From: Lorenzo Pegorari <lorenzo.pegorari2002@gmail.com>
To: Junio C Hamano <gitster@pobox.com>
Cc: git@vger.kernel.org, Taylor Blau <me@ttaylorr.com>,
Derrick Stolee <stolee@gmail.com>, Patrick Steinhardt <ps@pks.im>,
Tian Yuchen <cat@malon.dev>,
Eric Sunshine <sunshine@sunshineco.com>,
Elijah Newren <newren@gmail.com>
Subject: Re: [GSoC PATCH v5 2/6] repack-promisor add helper to fill promisor file after repack
Date: Fri, 17 Apr 2026 02:30:52 +0200 [thread overview]
Message-ID: <aeF_PL5qYS-7Ogvd@lorenzo-VM> (raw)
In-Reply-To: <xmqqo6jolmla.fsf@gitster.g>
On Sat, Apr 11, 2026 at 11:27:45PM -0700, Junio C Hamano wrote:
> LorenzoPegorari <lorenzo.pegorari2002@gmail.com> writes:
>
> > +/*
> > + * Go through all .promisor files contained in repo (excluding those whose name
> > + * appears in not_repacked_basenames, which acts as a ignorelist), and copies
> > + * their content inside the destination file "<packtmp>-<dest_hex>.promisor".

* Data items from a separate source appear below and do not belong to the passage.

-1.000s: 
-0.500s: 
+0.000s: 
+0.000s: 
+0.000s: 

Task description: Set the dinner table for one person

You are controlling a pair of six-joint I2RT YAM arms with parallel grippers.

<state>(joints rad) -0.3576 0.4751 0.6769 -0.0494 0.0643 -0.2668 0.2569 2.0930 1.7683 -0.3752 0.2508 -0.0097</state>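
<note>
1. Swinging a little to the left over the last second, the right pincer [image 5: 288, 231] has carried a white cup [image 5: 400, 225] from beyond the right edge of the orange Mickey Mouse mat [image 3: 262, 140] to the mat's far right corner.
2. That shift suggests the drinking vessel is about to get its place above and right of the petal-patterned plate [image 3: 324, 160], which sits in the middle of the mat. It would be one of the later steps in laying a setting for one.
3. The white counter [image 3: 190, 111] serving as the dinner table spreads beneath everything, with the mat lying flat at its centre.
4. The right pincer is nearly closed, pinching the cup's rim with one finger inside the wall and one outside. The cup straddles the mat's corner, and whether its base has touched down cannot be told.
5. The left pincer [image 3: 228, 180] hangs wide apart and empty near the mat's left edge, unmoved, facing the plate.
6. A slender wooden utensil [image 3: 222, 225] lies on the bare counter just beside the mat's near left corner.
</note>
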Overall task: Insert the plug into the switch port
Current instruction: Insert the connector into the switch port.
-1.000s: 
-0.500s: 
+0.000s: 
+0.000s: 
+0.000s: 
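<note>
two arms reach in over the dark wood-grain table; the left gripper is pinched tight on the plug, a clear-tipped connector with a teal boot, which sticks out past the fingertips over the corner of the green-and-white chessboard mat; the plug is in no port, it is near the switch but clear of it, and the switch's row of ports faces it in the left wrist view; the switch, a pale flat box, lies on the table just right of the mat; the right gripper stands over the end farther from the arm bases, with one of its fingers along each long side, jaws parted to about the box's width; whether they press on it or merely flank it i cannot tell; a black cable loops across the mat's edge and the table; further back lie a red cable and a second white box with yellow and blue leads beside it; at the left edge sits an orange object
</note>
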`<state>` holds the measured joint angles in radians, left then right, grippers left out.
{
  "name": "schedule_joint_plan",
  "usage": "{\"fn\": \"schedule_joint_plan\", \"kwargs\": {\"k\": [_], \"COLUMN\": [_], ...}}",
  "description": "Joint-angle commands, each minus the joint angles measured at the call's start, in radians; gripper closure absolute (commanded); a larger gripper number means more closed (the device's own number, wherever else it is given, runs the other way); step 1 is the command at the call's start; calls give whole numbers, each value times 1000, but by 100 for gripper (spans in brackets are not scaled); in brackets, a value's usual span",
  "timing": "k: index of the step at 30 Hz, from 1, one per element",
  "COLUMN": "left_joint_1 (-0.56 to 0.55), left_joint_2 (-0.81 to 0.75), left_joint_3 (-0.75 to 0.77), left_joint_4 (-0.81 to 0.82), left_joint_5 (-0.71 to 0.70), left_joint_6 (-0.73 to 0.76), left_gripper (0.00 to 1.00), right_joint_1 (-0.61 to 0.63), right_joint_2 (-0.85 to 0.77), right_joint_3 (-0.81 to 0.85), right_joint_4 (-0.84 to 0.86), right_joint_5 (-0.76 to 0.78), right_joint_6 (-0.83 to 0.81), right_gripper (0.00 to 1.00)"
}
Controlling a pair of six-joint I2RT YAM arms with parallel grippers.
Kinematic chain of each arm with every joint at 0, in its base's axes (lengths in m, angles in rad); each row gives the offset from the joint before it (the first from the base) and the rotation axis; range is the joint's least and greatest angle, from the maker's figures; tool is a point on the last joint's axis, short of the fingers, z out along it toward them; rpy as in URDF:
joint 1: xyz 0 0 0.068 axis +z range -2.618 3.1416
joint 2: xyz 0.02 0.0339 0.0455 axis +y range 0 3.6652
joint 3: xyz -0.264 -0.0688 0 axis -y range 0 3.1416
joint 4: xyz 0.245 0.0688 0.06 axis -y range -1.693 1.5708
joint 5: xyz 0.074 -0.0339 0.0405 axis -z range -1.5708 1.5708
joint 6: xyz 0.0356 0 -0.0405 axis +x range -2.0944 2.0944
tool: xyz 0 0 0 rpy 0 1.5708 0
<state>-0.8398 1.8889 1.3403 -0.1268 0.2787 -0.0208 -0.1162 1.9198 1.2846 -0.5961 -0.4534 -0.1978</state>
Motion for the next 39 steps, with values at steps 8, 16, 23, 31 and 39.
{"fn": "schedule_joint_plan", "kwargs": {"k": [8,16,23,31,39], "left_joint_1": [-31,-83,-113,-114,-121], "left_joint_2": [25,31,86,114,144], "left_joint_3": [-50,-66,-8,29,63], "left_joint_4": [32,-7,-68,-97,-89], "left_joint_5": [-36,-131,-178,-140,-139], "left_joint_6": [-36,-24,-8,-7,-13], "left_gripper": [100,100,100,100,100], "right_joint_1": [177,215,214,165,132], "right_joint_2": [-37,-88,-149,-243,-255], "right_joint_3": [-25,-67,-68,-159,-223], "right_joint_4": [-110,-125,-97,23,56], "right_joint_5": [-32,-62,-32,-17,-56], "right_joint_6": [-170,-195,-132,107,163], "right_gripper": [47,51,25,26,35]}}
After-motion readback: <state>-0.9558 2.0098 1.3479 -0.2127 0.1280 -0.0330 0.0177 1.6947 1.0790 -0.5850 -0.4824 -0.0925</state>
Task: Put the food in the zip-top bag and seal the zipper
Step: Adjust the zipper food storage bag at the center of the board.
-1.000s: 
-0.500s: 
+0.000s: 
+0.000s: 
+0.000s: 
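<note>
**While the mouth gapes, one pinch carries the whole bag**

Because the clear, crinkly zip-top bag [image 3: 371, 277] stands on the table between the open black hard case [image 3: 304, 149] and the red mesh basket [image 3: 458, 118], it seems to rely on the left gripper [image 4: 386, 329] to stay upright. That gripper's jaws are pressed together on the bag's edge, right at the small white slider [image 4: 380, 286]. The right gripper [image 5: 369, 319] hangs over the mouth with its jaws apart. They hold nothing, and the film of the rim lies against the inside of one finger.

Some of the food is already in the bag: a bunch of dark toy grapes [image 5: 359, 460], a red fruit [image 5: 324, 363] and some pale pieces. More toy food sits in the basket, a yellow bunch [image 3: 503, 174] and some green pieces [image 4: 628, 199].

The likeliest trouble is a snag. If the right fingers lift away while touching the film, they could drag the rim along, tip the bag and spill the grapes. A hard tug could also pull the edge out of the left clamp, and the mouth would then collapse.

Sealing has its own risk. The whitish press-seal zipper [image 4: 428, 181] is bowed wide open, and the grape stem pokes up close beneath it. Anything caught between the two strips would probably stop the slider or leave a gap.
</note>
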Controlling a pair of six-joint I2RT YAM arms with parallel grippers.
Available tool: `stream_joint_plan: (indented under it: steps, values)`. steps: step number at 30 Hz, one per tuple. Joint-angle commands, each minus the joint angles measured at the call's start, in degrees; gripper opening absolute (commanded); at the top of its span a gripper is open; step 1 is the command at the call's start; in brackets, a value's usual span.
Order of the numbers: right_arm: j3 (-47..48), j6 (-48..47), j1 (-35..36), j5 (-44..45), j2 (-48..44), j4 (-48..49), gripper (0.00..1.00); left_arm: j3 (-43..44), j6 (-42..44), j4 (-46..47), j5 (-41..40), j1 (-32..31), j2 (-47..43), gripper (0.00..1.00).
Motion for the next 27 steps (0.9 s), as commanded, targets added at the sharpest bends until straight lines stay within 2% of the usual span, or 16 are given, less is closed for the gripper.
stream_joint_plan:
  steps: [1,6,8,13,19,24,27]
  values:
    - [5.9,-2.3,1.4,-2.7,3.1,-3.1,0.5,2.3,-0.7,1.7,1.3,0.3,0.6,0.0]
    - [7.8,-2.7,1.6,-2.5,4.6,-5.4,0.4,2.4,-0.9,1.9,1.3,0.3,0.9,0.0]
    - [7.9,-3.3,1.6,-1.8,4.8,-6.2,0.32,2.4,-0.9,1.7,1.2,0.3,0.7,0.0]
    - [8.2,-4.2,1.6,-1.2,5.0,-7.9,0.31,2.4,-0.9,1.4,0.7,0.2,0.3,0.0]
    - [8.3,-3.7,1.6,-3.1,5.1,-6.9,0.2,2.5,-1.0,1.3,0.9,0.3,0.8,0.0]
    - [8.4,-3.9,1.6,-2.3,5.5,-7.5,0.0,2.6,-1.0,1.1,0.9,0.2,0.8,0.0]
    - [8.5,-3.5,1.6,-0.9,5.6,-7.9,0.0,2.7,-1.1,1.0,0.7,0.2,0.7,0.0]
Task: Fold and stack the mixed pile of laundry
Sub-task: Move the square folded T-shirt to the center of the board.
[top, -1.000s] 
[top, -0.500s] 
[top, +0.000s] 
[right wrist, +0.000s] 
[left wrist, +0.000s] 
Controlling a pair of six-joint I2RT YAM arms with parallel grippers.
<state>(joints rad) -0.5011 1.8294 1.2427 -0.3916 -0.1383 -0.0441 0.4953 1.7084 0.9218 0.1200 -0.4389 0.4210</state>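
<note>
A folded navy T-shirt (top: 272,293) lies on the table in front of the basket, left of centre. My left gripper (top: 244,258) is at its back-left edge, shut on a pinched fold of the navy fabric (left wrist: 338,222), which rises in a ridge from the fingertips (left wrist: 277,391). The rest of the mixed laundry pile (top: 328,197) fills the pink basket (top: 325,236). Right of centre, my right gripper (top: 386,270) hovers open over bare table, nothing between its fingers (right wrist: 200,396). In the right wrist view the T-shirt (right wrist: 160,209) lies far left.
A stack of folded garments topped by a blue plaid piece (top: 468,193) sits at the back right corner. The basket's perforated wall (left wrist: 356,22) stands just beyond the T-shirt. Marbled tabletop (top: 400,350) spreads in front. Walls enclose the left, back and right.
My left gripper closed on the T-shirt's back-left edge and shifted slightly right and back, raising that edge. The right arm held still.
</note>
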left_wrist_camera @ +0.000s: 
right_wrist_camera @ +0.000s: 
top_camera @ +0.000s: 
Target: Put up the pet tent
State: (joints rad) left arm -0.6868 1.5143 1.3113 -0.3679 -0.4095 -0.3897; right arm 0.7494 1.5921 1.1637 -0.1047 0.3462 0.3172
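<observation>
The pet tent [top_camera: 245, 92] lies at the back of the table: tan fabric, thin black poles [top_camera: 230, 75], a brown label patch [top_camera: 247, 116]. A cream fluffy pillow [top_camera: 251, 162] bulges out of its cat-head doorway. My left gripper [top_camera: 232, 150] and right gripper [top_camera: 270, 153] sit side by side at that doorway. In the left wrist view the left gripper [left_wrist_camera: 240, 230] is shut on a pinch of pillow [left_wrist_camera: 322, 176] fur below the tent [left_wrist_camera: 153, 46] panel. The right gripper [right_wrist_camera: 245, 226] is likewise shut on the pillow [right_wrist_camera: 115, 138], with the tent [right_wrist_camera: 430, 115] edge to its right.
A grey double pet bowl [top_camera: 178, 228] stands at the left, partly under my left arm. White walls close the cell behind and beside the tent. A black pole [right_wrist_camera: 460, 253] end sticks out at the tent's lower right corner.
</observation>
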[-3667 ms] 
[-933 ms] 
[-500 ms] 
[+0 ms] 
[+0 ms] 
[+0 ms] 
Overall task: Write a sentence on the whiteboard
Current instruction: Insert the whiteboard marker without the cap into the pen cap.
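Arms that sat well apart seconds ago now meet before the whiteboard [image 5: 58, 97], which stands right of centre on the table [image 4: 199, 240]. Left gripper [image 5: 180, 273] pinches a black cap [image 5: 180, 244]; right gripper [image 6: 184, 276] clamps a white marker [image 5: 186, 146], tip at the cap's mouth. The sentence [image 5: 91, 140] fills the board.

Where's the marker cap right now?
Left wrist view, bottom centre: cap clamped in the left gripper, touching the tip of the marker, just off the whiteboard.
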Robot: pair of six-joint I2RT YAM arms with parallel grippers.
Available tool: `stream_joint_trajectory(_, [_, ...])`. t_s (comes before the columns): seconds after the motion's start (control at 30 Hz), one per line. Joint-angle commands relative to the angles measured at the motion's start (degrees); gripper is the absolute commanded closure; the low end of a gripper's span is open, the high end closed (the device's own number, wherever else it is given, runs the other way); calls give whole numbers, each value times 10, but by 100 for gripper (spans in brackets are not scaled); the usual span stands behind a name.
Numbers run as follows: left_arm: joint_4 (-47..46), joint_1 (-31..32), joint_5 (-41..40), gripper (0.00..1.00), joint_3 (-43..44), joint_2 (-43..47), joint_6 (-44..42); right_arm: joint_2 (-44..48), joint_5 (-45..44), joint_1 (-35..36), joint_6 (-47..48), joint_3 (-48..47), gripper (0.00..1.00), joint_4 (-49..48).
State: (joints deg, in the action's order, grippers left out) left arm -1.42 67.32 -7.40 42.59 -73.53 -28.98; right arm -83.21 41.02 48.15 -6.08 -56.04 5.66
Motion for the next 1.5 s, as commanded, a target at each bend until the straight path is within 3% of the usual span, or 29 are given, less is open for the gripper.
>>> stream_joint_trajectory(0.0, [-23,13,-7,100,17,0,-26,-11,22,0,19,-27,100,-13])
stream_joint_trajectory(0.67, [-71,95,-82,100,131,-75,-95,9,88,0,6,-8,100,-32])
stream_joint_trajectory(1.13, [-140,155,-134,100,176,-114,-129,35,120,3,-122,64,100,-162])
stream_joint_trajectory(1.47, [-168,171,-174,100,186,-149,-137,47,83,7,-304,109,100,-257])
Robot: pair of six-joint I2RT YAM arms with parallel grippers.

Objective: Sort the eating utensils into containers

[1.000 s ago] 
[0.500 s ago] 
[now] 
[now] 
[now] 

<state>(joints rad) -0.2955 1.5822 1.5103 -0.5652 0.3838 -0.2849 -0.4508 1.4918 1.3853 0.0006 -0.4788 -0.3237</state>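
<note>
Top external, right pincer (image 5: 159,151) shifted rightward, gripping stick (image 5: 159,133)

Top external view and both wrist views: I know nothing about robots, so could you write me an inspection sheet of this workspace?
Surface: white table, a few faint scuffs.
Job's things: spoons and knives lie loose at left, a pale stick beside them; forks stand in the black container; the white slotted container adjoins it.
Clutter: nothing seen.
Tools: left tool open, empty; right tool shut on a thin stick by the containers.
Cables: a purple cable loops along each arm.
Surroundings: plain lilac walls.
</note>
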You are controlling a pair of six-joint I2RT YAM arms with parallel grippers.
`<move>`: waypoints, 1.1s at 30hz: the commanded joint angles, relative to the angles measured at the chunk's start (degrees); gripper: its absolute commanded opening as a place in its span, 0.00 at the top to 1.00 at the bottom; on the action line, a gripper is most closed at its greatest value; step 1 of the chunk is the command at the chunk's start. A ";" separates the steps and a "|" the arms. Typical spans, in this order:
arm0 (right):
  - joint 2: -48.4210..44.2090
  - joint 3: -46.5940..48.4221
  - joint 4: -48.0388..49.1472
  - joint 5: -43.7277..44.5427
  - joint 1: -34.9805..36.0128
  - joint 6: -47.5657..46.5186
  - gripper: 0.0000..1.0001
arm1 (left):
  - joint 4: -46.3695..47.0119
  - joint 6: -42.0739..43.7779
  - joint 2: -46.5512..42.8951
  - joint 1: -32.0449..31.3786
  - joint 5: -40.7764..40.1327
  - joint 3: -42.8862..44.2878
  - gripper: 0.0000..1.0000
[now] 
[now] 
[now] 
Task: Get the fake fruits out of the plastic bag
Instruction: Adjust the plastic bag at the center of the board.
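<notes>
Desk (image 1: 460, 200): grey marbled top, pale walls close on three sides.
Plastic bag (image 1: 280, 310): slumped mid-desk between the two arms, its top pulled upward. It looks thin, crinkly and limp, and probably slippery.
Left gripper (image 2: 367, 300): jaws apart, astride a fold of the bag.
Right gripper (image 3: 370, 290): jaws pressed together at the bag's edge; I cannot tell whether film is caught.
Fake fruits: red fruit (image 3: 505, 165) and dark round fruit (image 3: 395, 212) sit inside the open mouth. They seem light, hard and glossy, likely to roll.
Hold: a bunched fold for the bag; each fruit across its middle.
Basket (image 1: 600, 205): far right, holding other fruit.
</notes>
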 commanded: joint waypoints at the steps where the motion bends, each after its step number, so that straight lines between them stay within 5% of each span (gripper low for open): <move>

> > + * Each line of a never repacked .promisor file is: "<oid> <ref>" (as described
> > + * in the write_promisor_file() function).
> > + * After a repack, the copied lines will be: "<oid> <ref> <time>", where <time>
> > + * is the time (in Unix time) at which the .promisor file was last modified.
> > + * Only the lines whose <oid> is present inside "<packtmp>-<dest_hex>.idx" will
> > + * be copied.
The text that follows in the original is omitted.